I don’t own an old RV, but I do have an old car that my wife absolutely loves, a 1990 Buick Park Avenue that we bought new 25 years ago, so I know something about the challenges of maintaining aging vehicles. Warranties no longer apply and parts can become hard to find as the years roll by.
So I admire the tenacity of Jo Ann Bender, who decided that a 1973 Ford motorhome would be the perfect vehicle for her first long-distance RV trip.
Jo Ann tells the story of that trip in her memoir, Snowbirds. She and her husband, Frederick (Bud) Budinger, bought the RV for a two-month trip from their ranch in northeastern Washington to the south of Texas. Jo Ann picked out the vintage turquoise motorhome on a sales lot, and although her husband had doubts about its mechanical soundness, they set out from Spokane to be Snowbirds for the winter. It was not a smooth trip.
When they weren’t worrying about strange noises from their engine as they motored along, they were often parked at a repair shop. And yet, it was a trip that made Jo Ann and her husband dedicated RVers.
“There are pluses and minuses in everything,” Jo Ann says, and in this case the mechanical problems were outweighed by the freedom of being on the road, the chance to experience amazing places and the opportunity to meet interesting people.
Hampered by Cost
Jo Ann displayed her book as an exhibitor at a recent RV show in Spokane, and had a chance to talk to many would-be RVers. She said she found that some people dream of becoming RVers but aren’t quite there yet, often because of the cost. So, she said, “It’s good to know you can do it on the cheap.”
She and her husband, whom she calls Skipper, spent $3,000 on repairs to their $7,000 motorhome during their two-month trip, so that may not be everyone’s idea of RVing on the cheap. Still their 20-foot motorhome, with a new refrigerator, air conditioner and quality mattress, required only a modest initial investment.
The mechanical problems must have been annoying but even there Jo Ann found a silver lining-a chance to meet friendly and helpful mechanics.

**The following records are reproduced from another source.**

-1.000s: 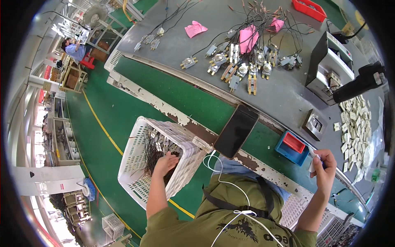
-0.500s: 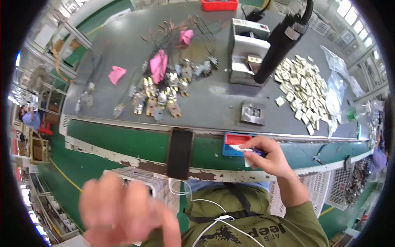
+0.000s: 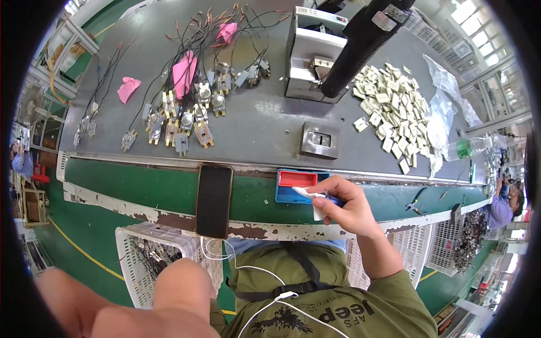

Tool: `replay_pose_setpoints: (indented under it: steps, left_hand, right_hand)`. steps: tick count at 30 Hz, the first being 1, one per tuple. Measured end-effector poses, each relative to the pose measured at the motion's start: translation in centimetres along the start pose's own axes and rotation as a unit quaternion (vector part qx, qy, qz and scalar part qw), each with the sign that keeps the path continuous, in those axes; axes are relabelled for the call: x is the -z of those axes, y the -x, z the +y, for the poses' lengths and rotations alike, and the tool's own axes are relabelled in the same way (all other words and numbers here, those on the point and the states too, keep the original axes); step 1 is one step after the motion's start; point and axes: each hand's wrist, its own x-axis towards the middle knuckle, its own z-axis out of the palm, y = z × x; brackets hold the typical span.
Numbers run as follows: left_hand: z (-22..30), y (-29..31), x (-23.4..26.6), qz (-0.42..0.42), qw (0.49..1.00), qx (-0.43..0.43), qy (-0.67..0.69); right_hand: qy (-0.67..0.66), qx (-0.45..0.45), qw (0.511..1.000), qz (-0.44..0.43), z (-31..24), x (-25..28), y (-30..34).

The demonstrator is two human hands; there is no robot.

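Note:
My right hand [image 3: 355, 213] is closed in a pinch on a white wipe-like scrap [image 3: 306, 192], and a blue item [image 3: 336, 200] shows behind its fingers, too hidden to name. It hovers over the right side of a blue tray [image 3: 286, 196] with a red compartment [image 3: 297, 179]. Close to the camera at the lower left, my left hand [image 3: 155, 318] is large and cut off by the frame edge; whether it holds anything is not visible. A dark phone [image 3: 214, 200] lies across the green ledge, left of the tray.
Behind the tray sits a metal block [image 3: 320, 139] with a slot. A machine [image 3: 304, 73] and black cylinder [image 3: 363, 48] stand farther back. Cream-coloured pieces [image 3: 394, 112] lie heaped right; wired metal parts [image 3: 183, 121] and pink scraps [image 3: 184, 73] lie left. Pliers [image 3: 416, 205] rest on the ledge.
My left hand has dropped toward the lower left edge, uncovering a white basket of parts. The whole view has shifted, moving the bench leftward in the picture. My right hand still pinches the white scrap.

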Motion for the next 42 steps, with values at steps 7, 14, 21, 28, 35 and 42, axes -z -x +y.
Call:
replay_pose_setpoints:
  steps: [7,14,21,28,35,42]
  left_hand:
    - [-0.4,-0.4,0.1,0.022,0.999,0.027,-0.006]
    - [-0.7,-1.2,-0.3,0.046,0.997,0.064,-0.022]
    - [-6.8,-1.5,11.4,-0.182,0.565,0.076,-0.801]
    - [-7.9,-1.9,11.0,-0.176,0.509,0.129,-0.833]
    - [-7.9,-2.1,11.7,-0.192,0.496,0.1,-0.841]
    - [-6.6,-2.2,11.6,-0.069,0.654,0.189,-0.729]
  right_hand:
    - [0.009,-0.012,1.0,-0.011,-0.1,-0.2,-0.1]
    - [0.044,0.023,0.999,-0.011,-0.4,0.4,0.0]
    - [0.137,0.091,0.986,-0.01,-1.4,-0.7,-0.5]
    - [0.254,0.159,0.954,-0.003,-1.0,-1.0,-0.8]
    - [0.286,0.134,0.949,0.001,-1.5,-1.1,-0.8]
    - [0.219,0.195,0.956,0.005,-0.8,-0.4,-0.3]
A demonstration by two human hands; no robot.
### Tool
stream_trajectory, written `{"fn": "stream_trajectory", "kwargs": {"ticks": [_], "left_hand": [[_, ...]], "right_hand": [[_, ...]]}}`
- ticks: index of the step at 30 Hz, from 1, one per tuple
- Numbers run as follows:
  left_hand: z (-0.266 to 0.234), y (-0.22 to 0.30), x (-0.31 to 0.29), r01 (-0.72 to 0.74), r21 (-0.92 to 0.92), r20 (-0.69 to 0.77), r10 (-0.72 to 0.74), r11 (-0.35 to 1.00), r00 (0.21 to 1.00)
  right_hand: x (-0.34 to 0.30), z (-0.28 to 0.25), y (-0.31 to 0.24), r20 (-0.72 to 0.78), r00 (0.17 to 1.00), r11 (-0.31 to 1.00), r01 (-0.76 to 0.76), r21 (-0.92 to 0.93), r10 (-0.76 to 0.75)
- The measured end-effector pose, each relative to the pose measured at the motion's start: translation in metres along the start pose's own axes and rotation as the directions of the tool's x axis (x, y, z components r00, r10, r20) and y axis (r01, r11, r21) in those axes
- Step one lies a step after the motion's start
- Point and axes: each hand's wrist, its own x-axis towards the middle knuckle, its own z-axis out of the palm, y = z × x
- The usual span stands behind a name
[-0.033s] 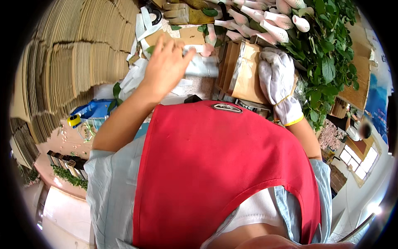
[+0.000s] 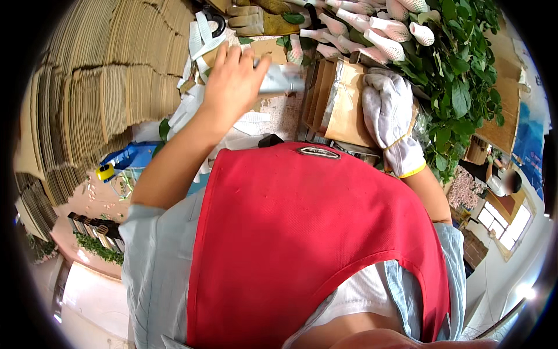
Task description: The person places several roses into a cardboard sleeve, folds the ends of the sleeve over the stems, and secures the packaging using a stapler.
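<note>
My bare left hand (image 2: 235,81) is over the cluttered worktop at the upper left of centre, palm down, fingers bent. Beside its thumb a silvery-grey, blurred object (image 2: 283,79) sticks out to the right and seems to be in the hand; its kind I cannot make out. My right hand (image 2: 392,113) wears a whitish work glove with a yellow cuff edge. Its bent fingers lie against the right side of a brown cardboard box (image 2: 351,102) with divider-like layers at its left end; the thumb is hidden.
White strips (image 2: 200,38) and cardboard scraps lie around the left hand. Stacked cardboard (image 2: 110,93) rises at left. A yellow-brown glove (image 2: 261,22), pink blooms in white netting (image 2: 386,43) and green leaves (image 2: 459,93) border the far and right sides. Another person (image 2: 497,183) is far right.
My left hand has moved slightly away from me, and the grey object beside its thumb has shifted the same way. The pink piece near its fingertips no longer shows. My right hand stays still.
</note>
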Motion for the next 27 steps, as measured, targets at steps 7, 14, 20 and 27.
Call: {"fn": "stream_trajectory", "kwargs": {"ticks": [7, 14, 20, 27], "left_hand": [[0.021, -0.011, 0.047, 0.014, -0.243, 0.104, 0.011, 0.97, 0.995], [0.018, -0.005, 0.049, 0.011, -0.269, 0.068, 0.008, 0.963, 0.998], [0.02, 0.002, 0.048, -0.008, -0.214, 0.121, 0.034, 0.977, 0.992], [0.008, 0.003, 0.064, -0.034, 0.087, 0.387, -0.002, 0.996, 0.922]], "right_hand": [[0.004, -0.005, -0.001, 0.069, 0.997, 0.999, -0.041, -0.011, 0.041], [0.0, 0.002, 0.003, -0.012, 1.0, 1.0, 0.002, 0.023, -0.002], [-0.005, 0.002, -0.003, 0.062, 0.988, 0.983, -0.132, -0.128, 0.14], [-0.002, -0.001, -0.001, -0.024, 0.995, 0.995, -0.098, 0.031, 0.098]]}}
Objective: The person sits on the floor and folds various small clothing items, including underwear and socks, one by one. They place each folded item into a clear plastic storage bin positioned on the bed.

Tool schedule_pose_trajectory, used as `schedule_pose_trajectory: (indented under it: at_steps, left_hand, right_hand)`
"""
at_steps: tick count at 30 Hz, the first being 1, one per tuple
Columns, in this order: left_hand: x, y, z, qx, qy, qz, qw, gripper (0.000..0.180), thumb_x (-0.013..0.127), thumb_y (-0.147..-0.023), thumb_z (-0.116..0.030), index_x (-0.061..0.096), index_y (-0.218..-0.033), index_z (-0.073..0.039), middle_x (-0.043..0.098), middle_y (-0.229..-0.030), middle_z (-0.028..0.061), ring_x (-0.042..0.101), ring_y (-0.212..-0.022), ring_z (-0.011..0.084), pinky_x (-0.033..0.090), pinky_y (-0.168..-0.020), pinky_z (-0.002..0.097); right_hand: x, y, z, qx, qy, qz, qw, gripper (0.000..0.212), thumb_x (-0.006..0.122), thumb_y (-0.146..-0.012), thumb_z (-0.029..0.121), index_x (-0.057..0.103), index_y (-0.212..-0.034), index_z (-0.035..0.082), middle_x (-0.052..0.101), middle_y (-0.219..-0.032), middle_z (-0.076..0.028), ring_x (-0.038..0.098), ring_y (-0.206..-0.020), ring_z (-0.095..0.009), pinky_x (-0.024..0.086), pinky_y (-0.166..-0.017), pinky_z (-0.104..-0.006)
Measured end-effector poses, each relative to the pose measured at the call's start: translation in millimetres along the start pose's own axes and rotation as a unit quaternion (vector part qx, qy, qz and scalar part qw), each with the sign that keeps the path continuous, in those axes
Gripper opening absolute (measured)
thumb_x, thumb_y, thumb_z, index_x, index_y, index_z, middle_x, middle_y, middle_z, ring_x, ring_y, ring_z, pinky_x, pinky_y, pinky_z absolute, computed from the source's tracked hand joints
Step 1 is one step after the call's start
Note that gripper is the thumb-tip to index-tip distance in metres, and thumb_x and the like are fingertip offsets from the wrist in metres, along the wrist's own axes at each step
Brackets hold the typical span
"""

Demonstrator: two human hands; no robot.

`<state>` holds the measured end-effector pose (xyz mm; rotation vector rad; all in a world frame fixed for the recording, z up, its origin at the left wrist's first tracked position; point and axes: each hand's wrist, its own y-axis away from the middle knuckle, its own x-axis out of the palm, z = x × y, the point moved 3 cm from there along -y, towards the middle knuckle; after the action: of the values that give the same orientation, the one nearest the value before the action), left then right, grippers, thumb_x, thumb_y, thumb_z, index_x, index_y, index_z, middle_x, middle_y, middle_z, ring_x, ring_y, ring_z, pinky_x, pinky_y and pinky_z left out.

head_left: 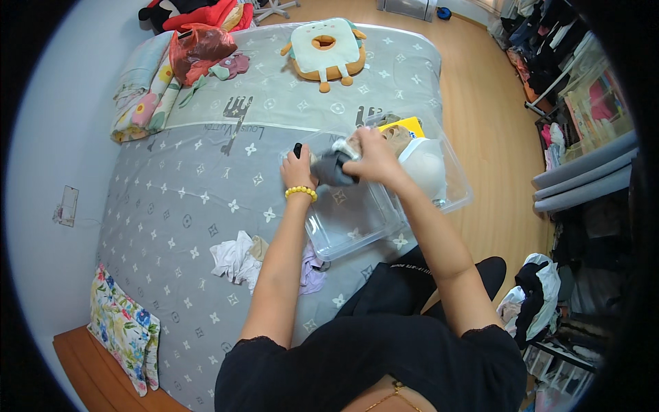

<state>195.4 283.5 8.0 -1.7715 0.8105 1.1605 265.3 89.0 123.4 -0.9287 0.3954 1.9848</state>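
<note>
My right hand is closed on a bunched dark grey garment with a whitish part at its top, blurred by motion. It hangs over a clear plastic box on the bed. At the box's left side, my left hand, with yellow beads at the wrist, is curled closed. A small black end sticks up from its fingers; what it belongs to is hidden. Right of the box, a second clear container holds a white bra, tan cloth and a yellow item.
White clothes and lilac cloth lie on the grey patterned bed. Toward the far end are a toast-shaped plush, a red plastic bag and folded bedding. Clothing racks line the right side.
</note>
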Motion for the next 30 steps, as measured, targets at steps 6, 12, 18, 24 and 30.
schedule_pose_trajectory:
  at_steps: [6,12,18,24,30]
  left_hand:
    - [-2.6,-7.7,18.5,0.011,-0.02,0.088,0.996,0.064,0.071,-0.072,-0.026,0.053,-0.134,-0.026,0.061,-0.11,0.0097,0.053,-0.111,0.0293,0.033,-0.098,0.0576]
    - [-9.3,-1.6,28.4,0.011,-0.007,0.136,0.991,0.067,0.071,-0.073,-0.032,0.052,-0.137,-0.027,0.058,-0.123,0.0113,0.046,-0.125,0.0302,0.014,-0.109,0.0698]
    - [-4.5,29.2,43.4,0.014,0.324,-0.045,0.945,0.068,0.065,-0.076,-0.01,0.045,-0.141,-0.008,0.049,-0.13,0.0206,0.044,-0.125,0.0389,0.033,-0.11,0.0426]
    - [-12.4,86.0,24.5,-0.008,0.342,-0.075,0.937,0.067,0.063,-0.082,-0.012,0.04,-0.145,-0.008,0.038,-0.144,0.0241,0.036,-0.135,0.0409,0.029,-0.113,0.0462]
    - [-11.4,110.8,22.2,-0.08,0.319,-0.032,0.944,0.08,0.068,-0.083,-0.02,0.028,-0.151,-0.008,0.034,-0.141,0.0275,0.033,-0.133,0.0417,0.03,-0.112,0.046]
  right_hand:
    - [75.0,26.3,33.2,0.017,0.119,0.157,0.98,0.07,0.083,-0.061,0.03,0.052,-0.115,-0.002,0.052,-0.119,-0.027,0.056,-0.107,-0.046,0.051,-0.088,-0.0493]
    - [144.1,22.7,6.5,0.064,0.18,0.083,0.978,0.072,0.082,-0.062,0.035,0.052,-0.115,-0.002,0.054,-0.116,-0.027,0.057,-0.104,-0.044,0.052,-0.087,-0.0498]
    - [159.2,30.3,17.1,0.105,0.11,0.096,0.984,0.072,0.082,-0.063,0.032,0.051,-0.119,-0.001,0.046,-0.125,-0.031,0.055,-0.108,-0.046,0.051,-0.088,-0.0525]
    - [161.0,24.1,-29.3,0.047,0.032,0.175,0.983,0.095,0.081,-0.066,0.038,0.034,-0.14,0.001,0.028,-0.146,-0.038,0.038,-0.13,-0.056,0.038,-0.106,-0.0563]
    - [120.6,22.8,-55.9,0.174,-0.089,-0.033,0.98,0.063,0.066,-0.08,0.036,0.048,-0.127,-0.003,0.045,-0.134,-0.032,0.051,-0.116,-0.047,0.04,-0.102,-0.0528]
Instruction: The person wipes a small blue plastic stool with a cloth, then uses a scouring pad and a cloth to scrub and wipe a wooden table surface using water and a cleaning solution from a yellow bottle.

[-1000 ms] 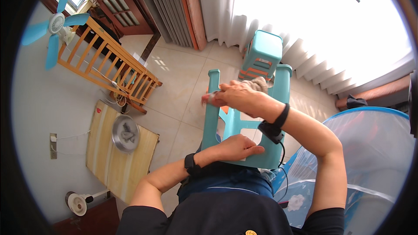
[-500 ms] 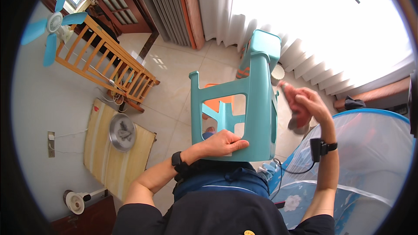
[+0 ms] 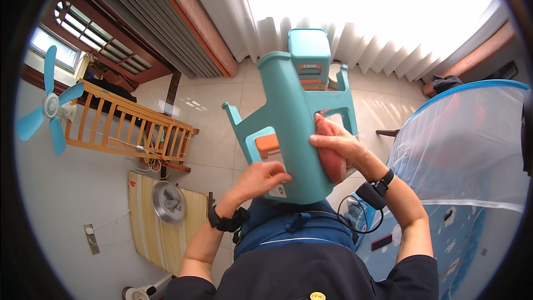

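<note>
A teal plastic stool (image 3: 291, 128) is tipped over in front of me, its seat end against my lap and its legs pointing away. At its lower left, near a white label, my left hand (image 3: 256, 181) grips the stool with the fingers curled in; some fingertips are hidden. A red cloth (image 3: 331, 161) is bunched in my right hand (image 3: 348, 147), which is closed around it. The cloth lies against the stool's right side, beside the opening between two legs.
Beyond the stool stands a teal bin with orange parts (image 3: 309, 47). To the right is a blue-rimmed mesh tent (image 3: 461, 133) with a phone (image 3: 381, 243). On the left are a wooden rail (image 3: 127, 122), a metal basin (image 3: 170, 223) and a fan (image 3: 51, 105).
The stool has turned, with its legs swinging leftward. My right hand has brought the red cloth from the air onto the stool's side. My left hand has shifted along the stool's lower edge.
</note>
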A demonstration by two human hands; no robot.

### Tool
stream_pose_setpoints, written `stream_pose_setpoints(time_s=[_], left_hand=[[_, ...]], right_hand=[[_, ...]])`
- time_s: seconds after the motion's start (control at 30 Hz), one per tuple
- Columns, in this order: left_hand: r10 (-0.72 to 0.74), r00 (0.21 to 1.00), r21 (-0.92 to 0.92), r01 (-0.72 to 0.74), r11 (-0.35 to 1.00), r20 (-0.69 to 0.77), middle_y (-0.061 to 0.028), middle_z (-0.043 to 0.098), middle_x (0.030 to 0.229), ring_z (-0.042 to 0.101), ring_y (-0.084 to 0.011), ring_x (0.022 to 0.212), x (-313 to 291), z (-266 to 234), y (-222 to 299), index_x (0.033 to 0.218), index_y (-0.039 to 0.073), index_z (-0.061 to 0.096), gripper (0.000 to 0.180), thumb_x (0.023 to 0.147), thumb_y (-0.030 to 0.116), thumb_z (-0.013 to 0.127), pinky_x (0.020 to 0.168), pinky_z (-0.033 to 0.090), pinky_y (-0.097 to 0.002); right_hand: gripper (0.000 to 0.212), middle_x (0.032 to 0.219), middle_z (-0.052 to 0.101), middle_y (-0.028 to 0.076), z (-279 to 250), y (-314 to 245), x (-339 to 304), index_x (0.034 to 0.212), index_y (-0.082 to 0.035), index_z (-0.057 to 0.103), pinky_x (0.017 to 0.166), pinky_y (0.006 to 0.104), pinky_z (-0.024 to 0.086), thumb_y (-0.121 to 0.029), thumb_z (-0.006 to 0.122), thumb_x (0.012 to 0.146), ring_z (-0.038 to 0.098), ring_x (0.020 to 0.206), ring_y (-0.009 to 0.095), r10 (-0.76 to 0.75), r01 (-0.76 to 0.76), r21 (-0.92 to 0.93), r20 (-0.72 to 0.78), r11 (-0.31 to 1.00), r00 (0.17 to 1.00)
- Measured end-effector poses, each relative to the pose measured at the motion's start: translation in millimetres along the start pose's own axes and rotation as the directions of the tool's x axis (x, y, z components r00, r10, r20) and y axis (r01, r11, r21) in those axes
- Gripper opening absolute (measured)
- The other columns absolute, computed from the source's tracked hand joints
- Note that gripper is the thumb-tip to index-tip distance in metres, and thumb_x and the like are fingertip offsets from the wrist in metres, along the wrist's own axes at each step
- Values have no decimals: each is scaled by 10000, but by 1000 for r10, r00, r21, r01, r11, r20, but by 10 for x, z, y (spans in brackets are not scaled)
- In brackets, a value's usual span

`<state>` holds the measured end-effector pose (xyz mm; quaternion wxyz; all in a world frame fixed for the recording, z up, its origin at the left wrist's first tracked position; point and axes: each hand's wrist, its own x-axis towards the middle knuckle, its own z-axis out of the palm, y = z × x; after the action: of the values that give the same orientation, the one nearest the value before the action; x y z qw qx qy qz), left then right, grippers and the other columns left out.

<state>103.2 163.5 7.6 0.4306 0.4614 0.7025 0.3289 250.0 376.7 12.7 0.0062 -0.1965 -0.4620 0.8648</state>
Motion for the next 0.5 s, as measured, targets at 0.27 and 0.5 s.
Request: stream_pose_setpoints(time_s=[0.27, 0.5], left_hand=[[35, 697, -172, -225, 959, -717, -76, 633, 863, 583, -166, 910, 222, -309, -19, 1059, -48, 588, 548, 945, 484, 527, 871, 430, -305], [-175, 719, -585, -371, 721, -672, -33, 643, 874, 580, -125, 869, 230, -303, 168, 922, 2, 649, 548, 925, 536, 528, 814, 449, -270]], right_hand=[[492, 928, 620, 125, 319, 117, 81, 1099, 25, 545, 822, 323, 463, -291, 746, 780, 577, 877, 195, -223, 255, -560, 127, 788, 967], [449, 862, 613, 242, 509, 0, -50, 926, 3, 501, 718, 438, 473, -353, 732, 779, 610, 837, 403, -87, 97, -866, 62, 491, 994]])
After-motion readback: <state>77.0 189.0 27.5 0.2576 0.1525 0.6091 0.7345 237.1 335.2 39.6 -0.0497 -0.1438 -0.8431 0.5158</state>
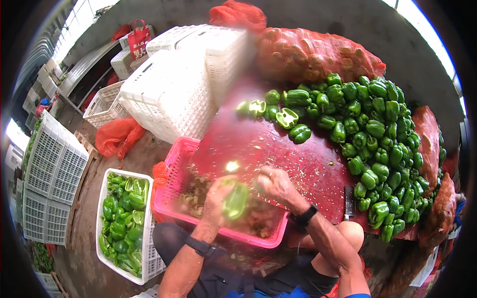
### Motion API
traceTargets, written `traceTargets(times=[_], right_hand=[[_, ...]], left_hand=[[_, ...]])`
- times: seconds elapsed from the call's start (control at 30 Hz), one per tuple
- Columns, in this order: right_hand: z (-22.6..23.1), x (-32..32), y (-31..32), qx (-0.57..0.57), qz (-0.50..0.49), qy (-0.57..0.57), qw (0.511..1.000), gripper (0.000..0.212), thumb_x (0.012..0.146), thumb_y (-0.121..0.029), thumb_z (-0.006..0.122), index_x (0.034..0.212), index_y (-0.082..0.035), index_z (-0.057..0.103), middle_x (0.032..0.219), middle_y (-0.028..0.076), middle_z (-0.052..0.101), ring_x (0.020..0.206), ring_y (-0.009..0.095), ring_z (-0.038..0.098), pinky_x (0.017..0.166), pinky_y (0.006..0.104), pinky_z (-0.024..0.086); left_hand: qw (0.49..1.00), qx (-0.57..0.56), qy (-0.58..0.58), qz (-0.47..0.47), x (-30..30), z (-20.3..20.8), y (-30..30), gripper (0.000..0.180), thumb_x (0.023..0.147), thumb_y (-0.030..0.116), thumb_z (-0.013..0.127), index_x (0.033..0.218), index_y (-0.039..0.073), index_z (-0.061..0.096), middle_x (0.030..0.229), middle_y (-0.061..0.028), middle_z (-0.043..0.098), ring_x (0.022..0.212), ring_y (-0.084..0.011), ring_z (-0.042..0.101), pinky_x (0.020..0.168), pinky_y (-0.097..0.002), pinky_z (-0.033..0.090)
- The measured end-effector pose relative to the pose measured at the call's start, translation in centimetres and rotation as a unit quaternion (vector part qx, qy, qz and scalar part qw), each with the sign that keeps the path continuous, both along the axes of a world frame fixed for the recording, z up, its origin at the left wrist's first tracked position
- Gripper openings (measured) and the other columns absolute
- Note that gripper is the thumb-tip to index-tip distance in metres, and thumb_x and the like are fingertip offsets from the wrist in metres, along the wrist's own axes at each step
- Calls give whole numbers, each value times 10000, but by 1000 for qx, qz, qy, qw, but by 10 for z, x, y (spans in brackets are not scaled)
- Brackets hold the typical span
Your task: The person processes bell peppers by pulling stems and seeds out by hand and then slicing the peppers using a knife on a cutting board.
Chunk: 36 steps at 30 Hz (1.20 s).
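Note:
My left hand [217,198] grips a green bell pepper [236,200] over the pink basket [171,159]. Close by on the right, my right hand [278,186] is closed, and whatever its fingers hold is hidden and blurred. Pale brownish pepper cores and scraps [194,197] lie in the basket under both hands. On the red tabletop [231,136] in front are pale seeds, and a cut pepper half [286,118] sits at the far side with its inside showing. A large heap of whole green peppers [375,129] covers the table's right side.
A white crate [103,223] of cut green peppers stands on the floor at left. White crates [169,94] are stacked behind the basket. A filled red mesh sack [318,54] lies at the back. A cleaver-like knife [349,201] rests at the table's near edge.

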State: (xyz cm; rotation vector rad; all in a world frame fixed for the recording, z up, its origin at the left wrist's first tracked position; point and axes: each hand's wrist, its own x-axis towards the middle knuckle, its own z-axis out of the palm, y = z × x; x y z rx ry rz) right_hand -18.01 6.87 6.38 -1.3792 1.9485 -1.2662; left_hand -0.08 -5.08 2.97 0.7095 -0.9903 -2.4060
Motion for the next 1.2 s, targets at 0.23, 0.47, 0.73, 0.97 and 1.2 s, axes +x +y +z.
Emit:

As Jo Ann wrote in her memoir, “There are dangers wherever you go, yet when you are on the road you seem to bump into good people. When you need help, somehow you get it. The three rig problems we came to Austin with were diagnosed and fixed at no ?the Texans spent on our problems…The Texans we met were just people helping people.”
The book is an entertaining account of one couple’s introduction to the joys or RVing. Or, as the blurb on the book cover says, “How a road trip in a vintage RV put love and adventure back in a marriage.”
Jo Ann’s book ends with the trip back home to their ranch, three miles from the Canadian border. That initial RV trip was several years ago, and the Ford motorhome is no longer around, but Jo Ann and Skipper have continued as RVers. They had a 27-foot Winnebago for a while but it was totaled in an accident. The Winnebago was parked when a drunk driver hit it and sent it careening into a building. Their current RV is a Pleasure-Way Class B motorhome.
Jo Ann’s book is one of four entries in our book review section on Page 18 this month. Besides the books, we review audio dramas from Jim French Productions in Bellevue, Washington.
I am old enough to remember when families gathered to listen to dramas on the radio, and while those days are long gone, short dramas are still being written and produced for broadcast. If you can’t find a retro radio station, you can buy them on CD.
Years ago, people thought television would kill radio and the movies, but both just evolved. Maybe the Internet will kill newspapers, and maybe electronic books will replace print books, but it seems that the competition is just transforming print, not replacing it.
Russ and Tin?a De Maris, who write our Tech Tips column, have created what in years past might have been a weekly program on the radio. It’s a half-hour audio series devoted to topics of interest to RVers, covering technical issues, product reviews, and everything involved in the RV lifestyle, including handy tips on all kinds of matters such as how to keep mice out of your RV.
“We aim to keep it light, and at the same time, make it practical,” said Russ, who acts as the show’s host, while his wife, Tin?a, serves as producer.
If Car Talk could become one of the most popular programs on National Public Radio, there should be a good audience for a show on RVs. In this case, you won’t find it on the radio, but on the Internet at yourrvpodcast.com. With this format, you can pick the time you want to hear the show and also listen to past episodes. Try it and I bet you will be entertained and also pick up useful information.